● **WHAT YOU NEED TO DO**
Check every line below for the word "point" and copy the ones that have it.

● ● ● ● ●

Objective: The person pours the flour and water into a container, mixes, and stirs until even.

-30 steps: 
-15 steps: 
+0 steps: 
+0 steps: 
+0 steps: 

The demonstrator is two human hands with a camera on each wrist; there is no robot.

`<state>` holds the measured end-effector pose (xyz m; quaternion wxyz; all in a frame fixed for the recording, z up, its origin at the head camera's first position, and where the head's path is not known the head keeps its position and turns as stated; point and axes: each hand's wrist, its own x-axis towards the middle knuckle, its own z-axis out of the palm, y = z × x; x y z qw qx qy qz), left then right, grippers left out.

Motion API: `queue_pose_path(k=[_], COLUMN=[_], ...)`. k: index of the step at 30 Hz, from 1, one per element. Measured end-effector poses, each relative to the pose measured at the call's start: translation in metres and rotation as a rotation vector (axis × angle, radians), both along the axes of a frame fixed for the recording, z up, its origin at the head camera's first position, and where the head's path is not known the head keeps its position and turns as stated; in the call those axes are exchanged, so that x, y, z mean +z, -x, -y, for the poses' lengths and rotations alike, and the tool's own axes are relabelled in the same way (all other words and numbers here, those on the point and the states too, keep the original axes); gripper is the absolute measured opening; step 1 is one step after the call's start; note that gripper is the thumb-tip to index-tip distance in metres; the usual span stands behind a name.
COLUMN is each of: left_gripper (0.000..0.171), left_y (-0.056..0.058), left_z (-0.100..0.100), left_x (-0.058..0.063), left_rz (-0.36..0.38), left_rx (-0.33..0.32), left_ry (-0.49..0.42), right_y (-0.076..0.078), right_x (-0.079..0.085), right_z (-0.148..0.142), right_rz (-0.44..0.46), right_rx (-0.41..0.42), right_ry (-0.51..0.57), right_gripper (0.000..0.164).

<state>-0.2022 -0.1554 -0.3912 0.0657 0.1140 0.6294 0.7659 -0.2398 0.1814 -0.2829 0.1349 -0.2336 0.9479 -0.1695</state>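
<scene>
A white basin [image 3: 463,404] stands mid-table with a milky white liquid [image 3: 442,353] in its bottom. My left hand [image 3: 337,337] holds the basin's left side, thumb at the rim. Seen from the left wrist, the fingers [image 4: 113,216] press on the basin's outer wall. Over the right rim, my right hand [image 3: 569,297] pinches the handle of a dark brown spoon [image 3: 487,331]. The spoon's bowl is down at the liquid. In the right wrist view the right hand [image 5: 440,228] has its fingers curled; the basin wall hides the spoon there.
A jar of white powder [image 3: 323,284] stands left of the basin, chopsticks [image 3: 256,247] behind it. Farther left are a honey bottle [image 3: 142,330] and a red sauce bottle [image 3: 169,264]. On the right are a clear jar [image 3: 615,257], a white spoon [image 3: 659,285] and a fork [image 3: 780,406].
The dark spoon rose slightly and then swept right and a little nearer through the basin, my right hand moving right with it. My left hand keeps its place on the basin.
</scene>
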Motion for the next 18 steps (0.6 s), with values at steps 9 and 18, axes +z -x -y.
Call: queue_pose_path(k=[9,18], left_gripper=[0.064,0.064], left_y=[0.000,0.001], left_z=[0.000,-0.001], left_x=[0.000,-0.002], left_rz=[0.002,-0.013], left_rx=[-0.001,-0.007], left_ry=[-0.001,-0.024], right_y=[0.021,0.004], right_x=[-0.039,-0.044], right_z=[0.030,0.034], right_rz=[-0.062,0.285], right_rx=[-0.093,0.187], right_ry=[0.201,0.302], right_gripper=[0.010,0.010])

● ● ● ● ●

● **ANSWER FOR THIS EXERCISE**
`<state>` holds the measured end-effector pose (xyz m; quaternion wxyz; all in a frame fixed for the recording, z up, its origin at the head camera's first position, and where the head's path is not known the head keeps its position and turns as stated; point and axes: each hand's wrist, its own x-axis towards the middle knuckle, its own z-axis out of the palm, y = z × x; x y z qw qx qy qz), left then right, grippers left out.
Motion API: `queue_pose_path(k=[_], COLUMN=[_], ...)`. k: index of the step at 30 Hz, from 1, one per element. Measured end-effector poses, each relative to the pose measured at the call's start: translation in metres and rotation as a rotation vector (axis × angle, radians), both along the axes of a frame fixed for the recording, z up, its origin at the head camera's first position, and where the head's path is not known the head keeps its position and turns as stated; in the call those axes are exchanged, so that x, y, z mean +z, -x, -y, for the poses' lengths and rotations alike, and the tool's own axes are relabelled in the same way (all other words and numbers here, those on the point and the states too, keep the original axes); gripper is the absolute measured opening; step 1 is one step after the call's start; note that gripper is the thumb-tip to index-tip distance in metres; the usual span stands behind a name.

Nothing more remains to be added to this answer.